**INPUT DATA:**
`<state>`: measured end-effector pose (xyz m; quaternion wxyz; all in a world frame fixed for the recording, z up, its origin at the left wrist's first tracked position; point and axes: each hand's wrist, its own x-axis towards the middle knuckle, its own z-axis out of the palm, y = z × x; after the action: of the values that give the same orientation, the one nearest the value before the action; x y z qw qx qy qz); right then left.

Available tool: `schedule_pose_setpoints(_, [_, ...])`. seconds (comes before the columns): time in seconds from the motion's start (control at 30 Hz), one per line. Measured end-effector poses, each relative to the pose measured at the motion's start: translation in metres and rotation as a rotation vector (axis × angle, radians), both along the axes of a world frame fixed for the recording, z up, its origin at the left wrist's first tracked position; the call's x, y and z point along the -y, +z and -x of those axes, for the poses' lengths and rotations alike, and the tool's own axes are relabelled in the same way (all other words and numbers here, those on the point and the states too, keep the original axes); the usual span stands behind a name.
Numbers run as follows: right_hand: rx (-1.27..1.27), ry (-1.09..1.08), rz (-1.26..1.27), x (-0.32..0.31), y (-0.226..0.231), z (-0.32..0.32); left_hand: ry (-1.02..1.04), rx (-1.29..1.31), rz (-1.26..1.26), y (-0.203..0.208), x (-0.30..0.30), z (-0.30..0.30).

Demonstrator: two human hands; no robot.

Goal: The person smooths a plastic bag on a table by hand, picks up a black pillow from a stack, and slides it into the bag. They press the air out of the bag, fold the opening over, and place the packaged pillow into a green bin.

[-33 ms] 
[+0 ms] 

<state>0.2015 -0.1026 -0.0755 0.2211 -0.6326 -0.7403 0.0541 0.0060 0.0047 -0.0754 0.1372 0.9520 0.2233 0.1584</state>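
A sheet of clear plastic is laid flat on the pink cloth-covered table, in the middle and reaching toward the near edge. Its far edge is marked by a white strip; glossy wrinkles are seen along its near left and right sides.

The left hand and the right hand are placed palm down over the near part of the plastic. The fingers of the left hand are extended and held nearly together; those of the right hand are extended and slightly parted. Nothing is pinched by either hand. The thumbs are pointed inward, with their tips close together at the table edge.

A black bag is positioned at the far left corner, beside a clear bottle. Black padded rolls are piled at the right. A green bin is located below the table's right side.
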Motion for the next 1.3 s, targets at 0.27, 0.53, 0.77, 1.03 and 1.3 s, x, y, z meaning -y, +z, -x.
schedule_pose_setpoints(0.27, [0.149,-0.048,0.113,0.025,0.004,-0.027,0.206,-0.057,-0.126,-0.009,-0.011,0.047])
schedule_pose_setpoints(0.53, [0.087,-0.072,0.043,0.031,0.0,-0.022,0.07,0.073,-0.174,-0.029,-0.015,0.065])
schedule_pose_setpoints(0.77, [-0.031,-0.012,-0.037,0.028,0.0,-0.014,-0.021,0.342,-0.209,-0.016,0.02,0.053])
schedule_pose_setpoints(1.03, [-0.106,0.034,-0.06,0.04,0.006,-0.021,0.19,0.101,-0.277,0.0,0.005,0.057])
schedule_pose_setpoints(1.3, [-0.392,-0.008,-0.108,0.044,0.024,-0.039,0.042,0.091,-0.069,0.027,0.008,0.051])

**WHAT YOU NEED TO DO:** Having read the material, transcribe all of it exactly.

**RESPONSE BOX:**
`<state>`: measured end-effector pose (xyz m; quaternion wxyz; all in a world frame fixed for the recording, z up, its origin at the left wrist's first tracked position; point and axes: each hand's wrist, its own x-axis towards the middle knuckle, its own z-axis out of the palm, y = z × x; after the action: of the values that give the same orientation, the one nearest the value before the action; x y z qw qx qy qz); right then left.

Available tool: `schedule_pose_setpoints(_, [_, ...])`. seconds (comes before the columns): time in seconds from the motion's start (control at 30 Hz), one per line. Measured end-effector poses, each relative to the pose measured at the motion's start: translation in metres and rotation as a rotation vector (axis × angle, radians), both along the axes of a world frame fixed for the recording, z up, its origin at the left wrist's first tracked position; the call's x, y and z point along the -y, +z and -x of those axes, for the poses' lengths and rotations alike, and the tool's own axes are relabelled in the same way (all other words and numbers here, those on the point and the states too, keep the original axes); the usual span stands behind a name.
Numbers run as follows: right_hand: rx (-1.27..1.27), ry (-1.09..1.08), rz (-1.26..1.27), x (-0.32..0.31), y (-0.226..0.231), z (-0.32..0.32); left_hand: ry (-1.02..1.04), rx (-1.29..1.31), rz (-1.26..1.26), y (-0.203..0.208), x (-0.30..0.30), z (-0.30..0.30).

Demonstrator: two human hands; no robot.

Goal: The person smooths a plastic bag on a table by hand, picks up a black pillow from a stack, and slides it into the bag. They press the air out of the bag, fold the opening over, and place the packaged pillow into a green bin.

[-33 ms] 
[+0 ms] 

<state>0.2015 -0.1026 -0.0755 0.2211 -0.6326 -0.7403 0.0541 0.0060 0.0047 -0.0754 0.1372 0.9520 0.2233 0.1584</state>
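A sheet of clear plastic is laid flat on the pink cloth-covered table, in the middle and reaching toward the near edge. Its far edge is marked by a white strip; glossy wrinkles are seen along its near left and right sides.

The left hand and the right hand are placed palm down over the near part of the plastic. The fingers of the left hand are extended and held nearly together; those of the right hand are extended and slightly parted. Nothing is pinched by either hand. The thumbs are pointed inward, with their tips close together at the table edge.

A black bag is positioned at the far left corner, beside a clear bottle. Black padded rolls are piled at the right. A green bin is located below the table's right side.
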Motion for the next 1.3 s, targets at 0.27, 0.53, 0.77, 1.03 and 1.3 s, x, y, z meaning -y, +z, -x.
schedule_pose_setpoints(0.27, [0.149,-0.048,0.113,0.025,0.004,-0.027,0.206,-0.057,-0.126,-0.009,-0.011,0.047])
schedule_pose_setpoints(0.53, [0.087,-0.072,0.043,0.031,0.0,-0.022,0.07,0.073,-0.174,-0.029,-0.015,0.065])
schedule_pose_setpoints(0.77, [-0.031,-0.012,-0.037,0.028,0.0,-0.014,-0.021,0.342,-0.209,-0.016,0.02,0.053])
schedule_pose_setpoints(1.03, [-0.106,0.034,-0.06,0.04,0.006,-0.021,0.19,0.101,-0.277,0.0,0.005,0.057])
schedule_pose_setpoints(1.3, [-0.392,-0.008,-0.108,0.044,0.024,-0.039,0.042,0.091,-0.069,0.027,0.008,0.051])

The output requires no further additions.